A door opens in Vietnam
Of all the side effects produced by interest rate rises, arguably one of the less anticipated was the boost it would give to private credit funds operating in Vietnam.
According to a primer published by law firm Mayer Brown, Vietnam became an active market for commercial banks, bilateral development finance lenders and multilateral financial institutions when it threw open its doors to foreign investment in the 1990s. A high level of competition between these organisations pushed down fees and margins and made it challenging for private credit funds to achieve return targets.
But the interest rate hikes by the US Federal Reserve in recent months have seen a spike in US dollar base lending rates, impacting the rates commercial banks and other traditional lenders can offer Vietnamese borrowers. This impact does not affect credit funds, which don’t rely on the interbank market to fund lending and investments. As a consequence, the spread between traditional lenders and credit funds has reduced.
The primer focuses on 10 key issues for lenders to consider in the Vietnamese market.
Essentials
17Capital promotes across five teams
London-based manager 17Capital, coming off a record deployment year in 2022, has made 13 promotions for 2023.
The promotions stretch across five distinct teams. In the investment team, Stephen Quinn, who joined in 2019 as managing director has moved up to senior managing director. Federica Bogoni, who joined in 2019 as associate, has become vice-president. Quinn spoke of the value of NAV financing in an interview with affiliate title Private Equity International in November.
Investor relations has also seen two promotions: Pauline Chatin, a director since 2021, will now head IR for France, Switzerland, and southern Europe; Isabelle Richards, an associate since 2021, moves to senior associate.
17Capital promoted two in marketing and communications, with Alex Walker now heading the team (he joined in 2018 as director) and Catrin Watts becoming senior marketing associate (she joined in 2019 as executive assistant, and later became marketing associate).
There are five promotions on the finance team: Nick Evans and Shamyl Khushal are new finance directors, having each joined in 2022; Andrew Burder is also a new finance director, having joined in 2021. Each of the three was formerly a fund controller.
Becky Wang is now fund operations manager, having joined in 2019 as fund accountant. Simon Bowley, technology director, joined in 2020 as technology innovation manager.
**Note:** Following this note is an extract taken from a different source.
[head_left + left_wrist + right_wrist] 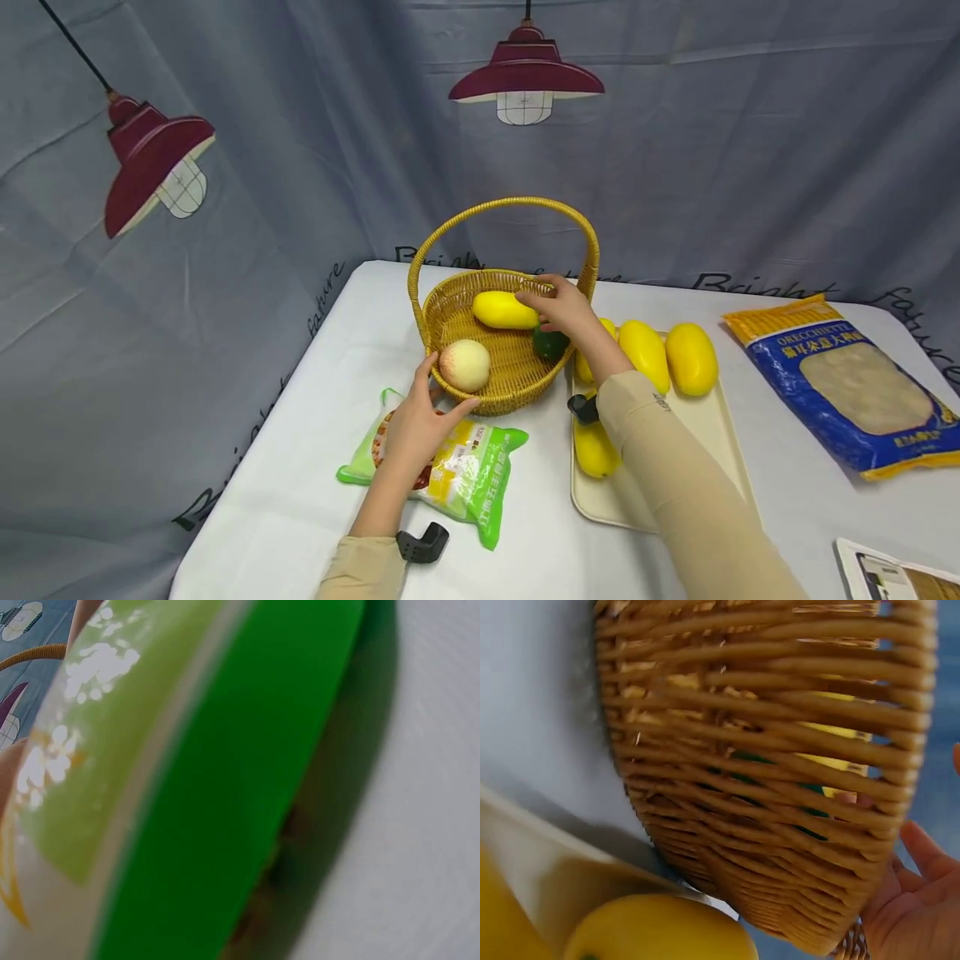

Oaktree took a majority stake in 17Capital last year. In 2022, the firm, a pioneer in preferred equity and NAV lending, deployed $4.1 billion across 16 investments, according to affiliate title Private Funds CFO. More than half of that ($2.1 billion) went to preferred equity, with the remainder in six loans.
CIO heads for Hilltop
Hilltop Credit Partners, a pan-European real estate credit investment manager, has appointed Claudiu Gheorghita as chief investment officer to continue to build its loan book across the UK and bolster the firm’s expansion into the European market.
The firm said his appointment will broaden and strengthen Hilltop’s investment management platform and leverage its in-house technology-driven loan underwriting platform, Hilltop Credit Stream, to capitalise on the opportunities within private real estate credit that are expected within the next 24 months across both UK and mainland Europe.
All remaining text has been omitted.